◆ What you need to do
Could you print every line from the first one of the records below through the line containing "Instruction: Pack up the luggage", with both included and nothing else?

─── Task data

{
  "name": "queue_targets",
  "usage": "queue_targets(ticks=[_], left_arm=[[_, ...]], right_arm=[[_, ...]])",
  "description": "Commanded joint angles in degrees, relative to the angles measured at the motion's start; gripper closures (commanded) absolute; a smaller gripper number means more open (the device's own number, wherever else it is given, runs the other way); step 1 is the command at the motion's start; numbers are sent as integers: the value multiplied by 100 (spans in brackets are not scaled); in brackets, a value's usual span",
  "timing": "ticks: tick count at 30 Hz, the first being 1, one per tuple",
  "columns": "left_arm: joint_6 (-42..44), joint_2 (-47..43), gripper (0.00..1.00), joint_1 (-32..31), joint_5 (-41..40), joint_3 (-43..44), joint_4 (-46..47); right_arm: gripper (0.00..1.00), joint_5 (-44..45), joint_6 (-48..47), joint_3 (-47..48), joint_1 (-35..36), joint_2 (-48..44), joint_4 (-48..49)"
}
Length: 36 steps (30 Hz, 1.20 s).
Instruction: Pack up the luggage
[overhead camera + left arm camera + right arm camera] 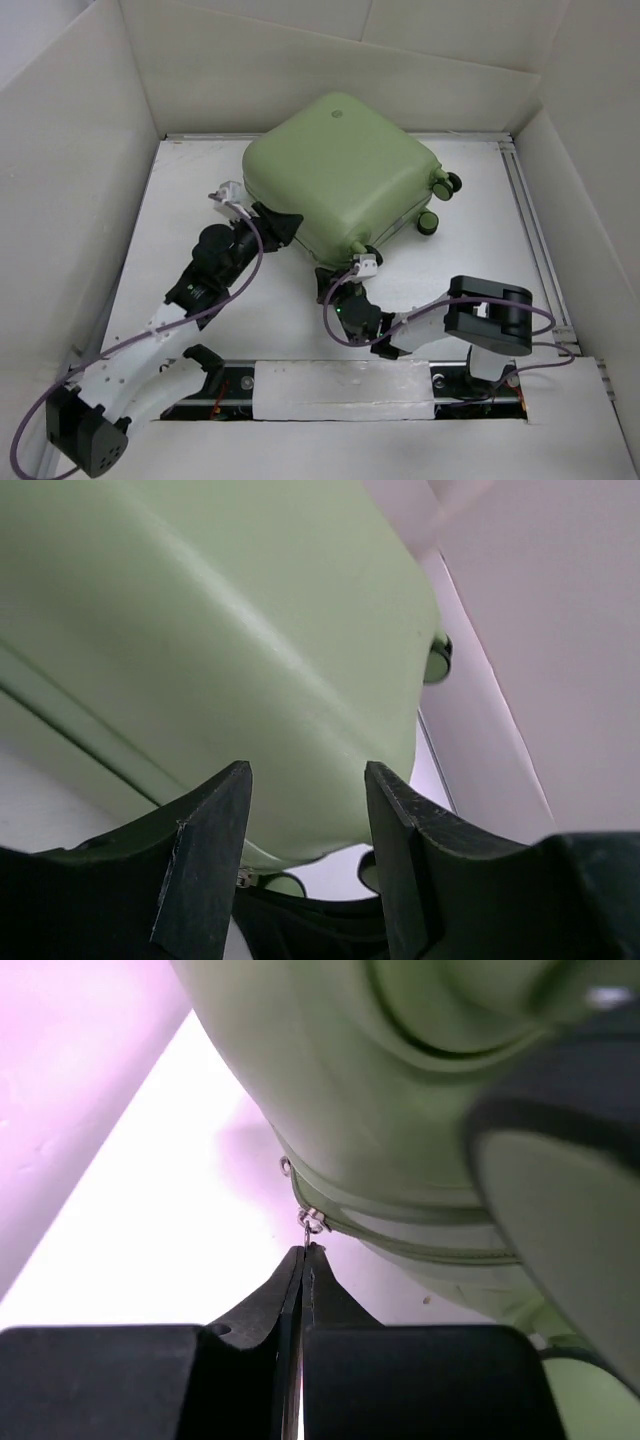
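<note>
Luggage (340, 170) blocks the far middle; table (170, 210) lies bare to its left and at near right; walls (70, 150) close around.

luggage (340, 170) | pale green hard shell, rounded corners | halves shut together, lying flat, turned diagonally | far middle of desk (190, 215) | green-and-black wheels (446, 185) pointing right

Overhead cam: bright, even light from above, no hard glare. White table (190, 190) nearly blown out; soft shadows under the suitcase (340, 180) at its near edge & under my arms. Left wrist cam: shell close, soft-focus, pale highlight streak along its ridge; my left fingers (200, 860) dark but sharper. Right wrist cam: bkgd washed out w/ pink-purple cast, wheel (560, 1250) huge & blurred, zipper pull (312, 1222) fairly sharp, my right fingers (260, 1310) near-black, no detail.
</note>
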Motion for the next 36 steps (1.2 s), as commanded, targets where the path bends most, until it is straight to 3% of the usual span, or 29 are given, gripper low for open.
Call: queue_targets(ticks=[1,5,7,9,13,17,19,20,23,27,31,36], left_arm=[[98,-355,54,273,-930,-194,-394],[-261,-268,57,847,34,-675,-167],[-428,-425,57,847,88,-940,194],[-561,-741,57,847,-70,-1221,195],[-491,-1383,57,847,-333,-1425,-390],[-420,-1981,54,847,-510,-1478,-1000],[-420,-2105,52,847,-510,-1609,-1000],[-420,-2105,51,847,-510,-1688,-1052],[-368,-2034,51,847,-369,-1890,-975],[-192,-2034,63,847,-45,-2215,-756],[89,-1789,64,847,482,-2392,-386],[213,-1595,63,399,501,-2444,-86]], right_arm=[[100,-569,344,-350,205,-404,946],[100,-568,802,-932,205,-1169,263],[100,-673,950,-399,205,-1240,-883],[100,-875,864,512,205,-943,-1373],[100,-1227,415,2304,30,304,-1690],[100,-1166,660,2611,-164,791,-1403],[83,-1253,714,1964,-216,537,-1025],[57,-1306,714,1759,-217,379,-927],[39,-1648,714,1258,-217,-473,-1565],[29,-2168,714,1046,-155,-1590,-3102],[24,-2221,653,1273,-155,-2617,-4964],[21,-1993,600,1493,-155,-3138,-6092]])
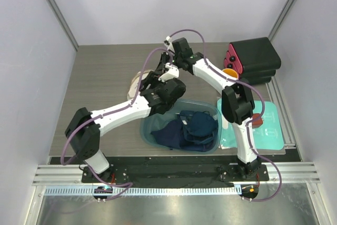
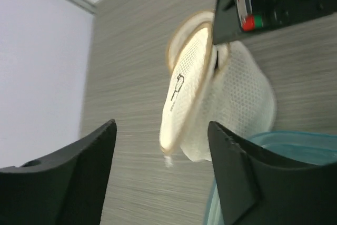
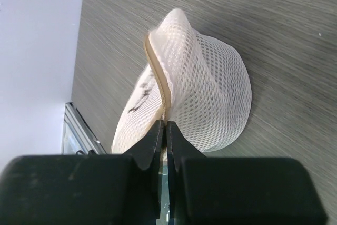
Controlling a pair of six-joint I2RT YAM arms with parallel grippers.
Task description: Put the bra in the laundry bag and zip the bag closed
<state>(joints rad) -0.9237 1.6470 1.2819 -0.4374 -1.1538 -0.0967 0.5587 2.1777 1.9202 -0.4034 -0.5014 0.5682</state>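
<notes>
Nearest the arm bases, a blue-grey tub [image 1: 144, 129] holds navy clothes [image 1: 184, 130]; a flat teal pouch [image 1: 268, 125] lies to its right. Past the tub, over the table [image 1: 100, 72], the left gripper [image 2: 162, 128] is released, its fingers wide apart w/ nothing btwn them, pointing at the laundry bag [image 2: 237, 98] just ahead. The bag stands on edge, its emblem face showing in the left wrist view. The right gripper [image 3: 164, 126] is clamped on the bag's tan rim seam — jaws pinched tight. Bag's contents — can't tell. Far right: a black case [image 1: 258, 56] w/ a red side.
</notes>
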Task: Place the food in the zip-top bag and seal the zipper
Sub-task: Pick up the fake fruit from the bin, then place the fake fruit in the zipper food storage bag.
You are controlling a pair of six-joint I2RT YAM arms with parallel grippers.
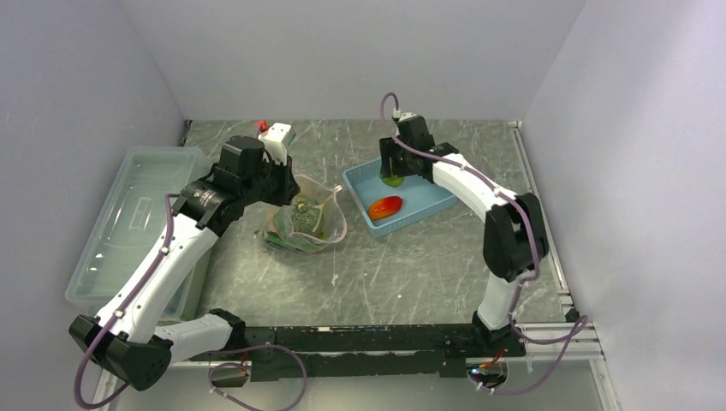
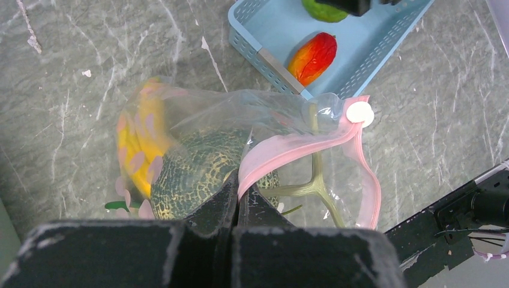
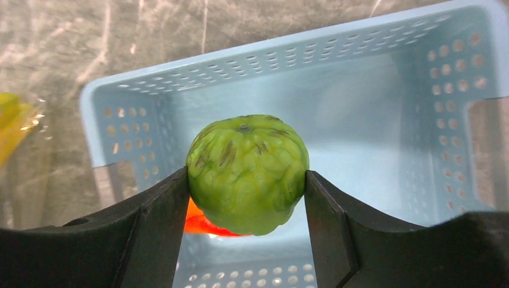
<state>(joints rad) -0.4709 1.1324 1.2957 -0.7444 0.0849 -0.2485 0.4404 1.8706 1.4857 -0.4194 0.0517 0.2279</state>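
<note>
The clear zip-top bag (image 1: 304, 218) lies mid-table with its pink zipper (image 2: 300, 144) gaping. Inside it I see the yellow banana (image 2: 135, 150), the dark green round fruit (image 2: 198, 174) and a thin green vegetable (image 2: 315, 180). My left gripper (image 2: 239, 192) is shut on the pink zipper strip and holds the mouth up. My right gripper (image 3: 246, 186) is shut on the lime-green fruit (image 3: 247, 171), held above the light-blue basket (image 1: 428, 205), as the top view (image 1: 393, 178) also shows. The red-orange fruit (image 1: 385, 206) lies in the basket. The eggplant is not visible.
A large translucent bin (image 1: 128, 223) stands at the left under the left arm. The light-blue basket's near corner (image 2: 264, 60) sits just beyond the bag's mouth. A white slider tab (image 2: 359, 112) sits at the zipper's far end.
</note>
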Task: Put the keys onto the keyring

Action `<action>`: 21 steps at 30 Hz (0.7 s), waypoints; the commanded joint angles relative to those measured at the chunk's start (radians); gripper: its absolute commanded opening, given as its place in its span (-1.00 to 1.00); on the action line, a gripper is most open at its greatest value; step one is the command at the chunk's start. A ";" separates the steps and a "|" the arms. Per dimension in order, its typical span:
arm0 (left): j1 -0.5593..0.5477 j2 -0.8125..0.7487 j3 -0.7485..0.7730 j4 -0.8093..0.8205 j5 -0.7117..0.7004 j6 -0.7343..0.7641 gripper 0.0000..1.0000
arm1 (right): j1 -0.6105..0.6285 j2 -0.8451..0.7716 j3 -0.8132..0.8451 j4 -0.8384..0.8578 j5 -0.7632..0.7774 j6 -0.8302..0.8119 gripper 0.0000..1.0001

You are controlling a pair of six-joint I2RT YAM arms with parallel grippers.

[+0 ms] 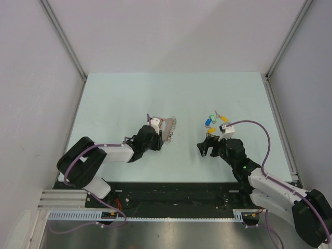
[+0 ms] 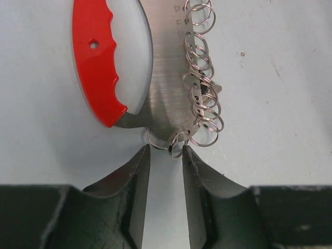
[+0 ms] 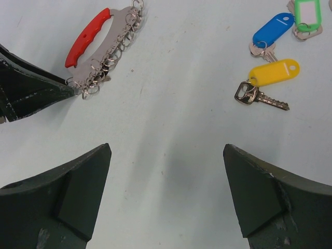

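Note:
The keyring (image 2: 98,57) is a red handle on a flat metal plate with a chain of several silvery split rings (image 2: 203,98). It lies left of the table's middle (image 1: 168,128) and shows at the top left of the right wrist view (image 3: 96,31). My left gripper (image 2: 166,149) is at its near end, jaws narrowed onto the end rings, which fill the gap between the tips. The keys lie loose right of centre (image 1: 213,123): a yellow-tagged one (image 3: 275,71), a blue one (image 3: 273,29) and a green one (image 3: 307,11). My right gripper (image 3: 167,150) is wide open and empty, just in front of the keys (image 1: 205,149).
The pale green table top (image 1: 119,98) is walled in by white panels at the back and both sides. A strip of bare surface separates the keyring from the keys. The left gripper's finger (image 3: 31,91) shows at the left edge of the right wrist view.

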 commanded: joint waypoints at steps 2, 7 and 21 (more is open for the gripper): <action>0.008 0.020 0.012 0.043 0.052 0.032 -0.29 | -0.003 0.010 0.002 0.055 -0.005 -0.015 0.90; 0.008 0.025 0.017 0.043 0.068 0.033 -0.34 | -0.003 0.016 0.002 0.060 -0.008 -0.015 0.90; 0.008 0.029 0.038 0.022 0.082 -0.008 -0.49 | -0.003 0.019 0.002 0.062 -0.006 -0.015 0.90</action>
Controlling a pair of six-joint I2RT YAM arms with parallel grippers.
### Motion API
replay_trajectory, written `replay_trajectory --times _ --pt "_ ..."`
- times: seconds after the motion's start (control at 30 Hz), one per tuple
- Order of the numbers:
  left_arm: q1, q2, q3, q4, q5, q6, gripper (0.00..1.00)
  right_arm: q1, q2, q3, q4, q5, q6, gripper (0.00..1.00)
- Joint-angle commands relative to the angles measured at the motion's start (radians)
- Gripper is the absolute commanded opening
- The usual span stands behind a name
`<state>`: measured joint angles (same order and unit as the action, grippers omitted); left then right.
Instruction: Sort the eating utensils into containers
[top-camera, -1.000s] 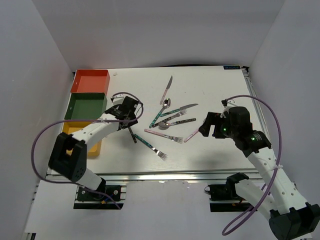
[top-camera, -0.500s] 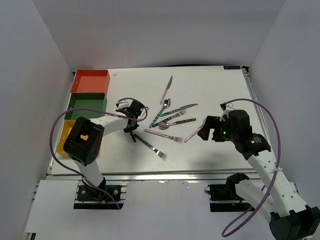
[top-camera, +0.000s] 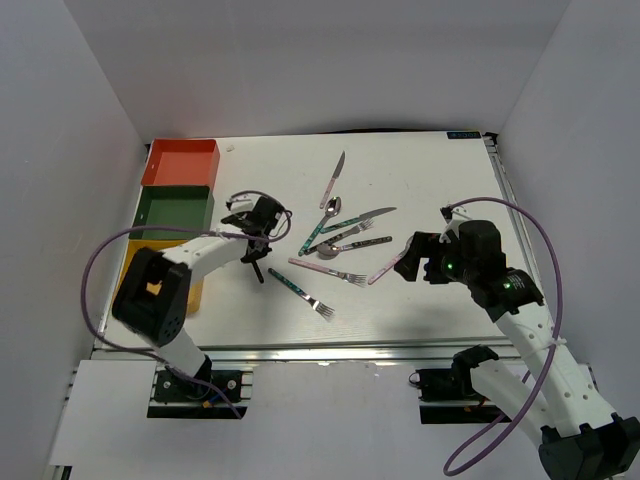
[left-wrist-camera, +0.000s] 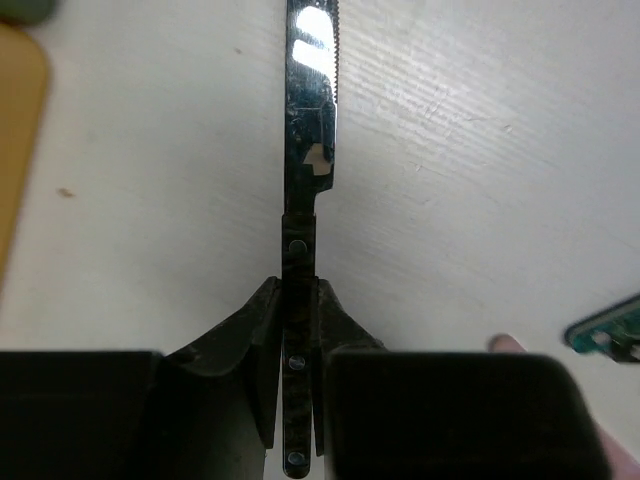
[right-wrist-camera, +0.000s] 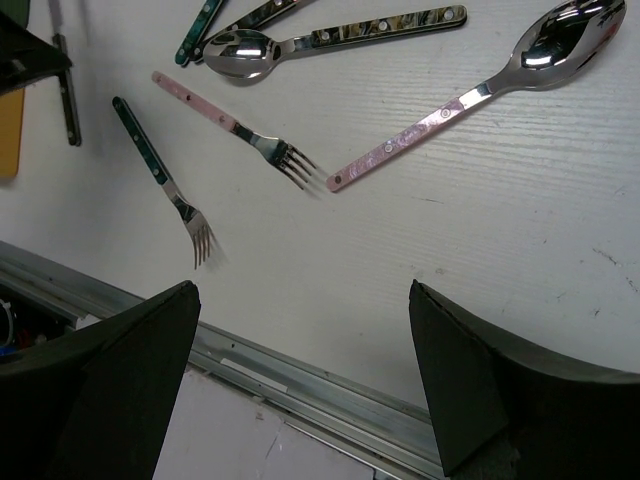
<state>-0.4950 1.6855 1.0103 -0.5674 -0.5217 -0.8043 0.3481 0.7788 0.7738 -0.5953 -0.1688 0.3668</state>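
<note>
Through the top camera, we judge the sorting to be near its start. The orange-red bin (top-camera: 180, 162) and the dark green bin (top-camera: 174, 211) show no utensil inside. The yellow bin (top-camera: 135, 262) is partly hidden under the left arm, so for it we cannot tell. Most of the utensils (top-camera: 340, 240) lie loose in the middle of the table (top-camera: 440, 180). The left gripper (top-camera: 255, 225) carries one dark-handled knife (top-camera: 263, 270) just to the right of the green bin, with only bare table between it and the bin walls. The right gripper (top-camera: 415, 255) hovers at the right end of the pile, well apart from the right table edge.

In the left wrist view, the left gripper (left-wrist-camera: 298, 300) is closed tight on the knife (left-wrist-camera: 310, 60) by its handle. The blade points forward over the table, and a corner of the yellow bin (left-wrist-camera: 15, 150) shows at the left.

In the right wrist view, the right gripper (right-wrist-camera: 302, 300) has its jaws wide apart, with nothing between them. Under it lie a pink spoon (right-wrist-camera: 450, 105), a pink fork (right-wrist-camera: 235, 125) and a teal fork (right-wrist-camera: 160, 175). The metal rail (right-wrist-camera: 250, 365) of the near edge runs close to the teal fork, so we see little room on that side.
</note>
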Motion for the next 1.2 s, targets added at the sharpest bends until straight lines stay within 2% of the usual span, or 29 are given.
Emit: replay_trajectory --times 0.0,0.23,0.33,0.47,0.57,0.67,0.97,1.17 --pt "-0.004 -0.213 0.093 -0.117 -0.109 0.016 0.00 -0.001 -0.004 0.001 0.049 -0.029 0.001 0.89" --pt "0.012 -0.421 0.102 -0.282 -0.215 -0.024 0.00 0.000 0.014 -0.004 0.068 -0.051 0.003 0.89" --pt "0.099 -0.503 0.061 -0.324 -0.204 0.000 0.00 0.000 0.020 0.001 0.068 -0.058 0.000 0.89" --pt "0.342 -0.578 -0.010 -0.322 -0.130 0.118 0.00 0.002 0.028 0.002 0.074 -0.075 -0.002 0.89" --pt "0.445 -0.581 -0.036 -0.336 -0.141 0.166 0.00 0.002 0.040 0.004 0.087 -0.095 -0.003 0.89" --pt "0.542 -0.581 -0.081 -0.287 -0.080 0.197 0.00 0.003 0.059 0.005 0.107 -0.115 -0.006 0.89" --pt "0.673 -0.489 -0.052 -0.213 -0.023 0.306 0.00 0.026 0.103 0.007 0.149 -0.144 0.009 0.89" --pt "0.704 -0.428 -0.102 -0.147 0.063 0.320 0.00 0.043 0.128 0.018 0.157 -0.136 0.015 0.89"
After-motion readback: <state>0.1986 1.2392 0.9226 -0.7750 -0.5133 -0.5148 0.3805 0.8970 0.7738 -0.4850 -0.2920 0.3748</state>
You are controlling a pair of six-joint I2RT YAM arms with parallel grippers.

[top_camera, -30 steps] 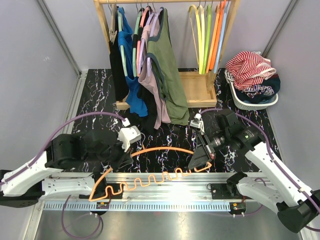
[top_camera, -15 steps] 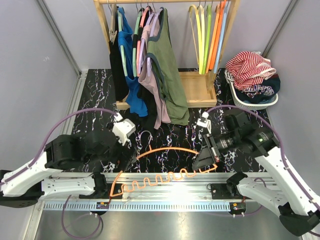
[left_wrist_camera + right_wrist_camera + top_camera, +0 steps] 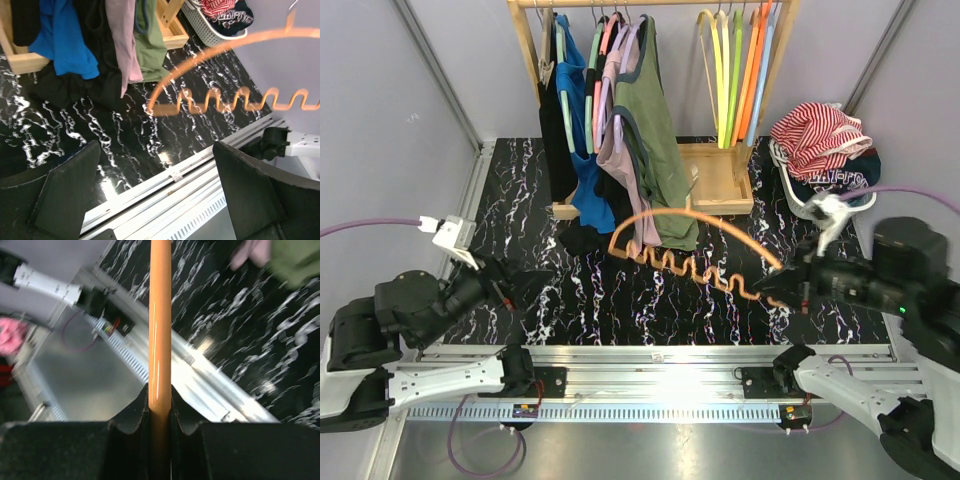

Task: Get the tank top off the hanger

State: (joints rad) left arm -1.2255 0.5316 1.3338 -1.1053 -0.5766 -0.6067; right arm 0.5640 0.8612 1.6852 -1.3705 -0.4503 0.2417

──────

◆ Result of the exercise
{
  "name": "queue_targets",
  "usage": "queue_targets(ticks=[_], left_arm=[[_, ...]], right_arm=[[_, ...]])",
  "description": "Commanded joint angles in degrees, relative to the angles measured at the motion's start; gripper closures (commanded) absolute; a smaller gripper number means more open (the device's own number, wherever else it is given, runs the other way); step 1 is the command at the motion's start; numbers are sent as integers: the value multiplied by 100 (spans in brackets are not scaled); in brackets, a value's usual span",
  "timing": "ticks: tick count at 30 Hz, the first being 1, one per tuple",
  "columns": "left_arm: joint_6 (-42..44), joint_2 (-47..43), gripper (0.00..1.00), joint_1 (-32..31), joint_5 (-41..40), joint_3 (-43..44), joint_4 (-46..47); right_arm: gripper (0.00..1.00), joint_5 (-44..45), joint_6 (-48..47), joint_3 (-47..48), joint_1 (-35..36), joint_2 (-48..44), joint_4 (-48..49)"
}
Length: 36 steps (30 Hz, 1.20 s).
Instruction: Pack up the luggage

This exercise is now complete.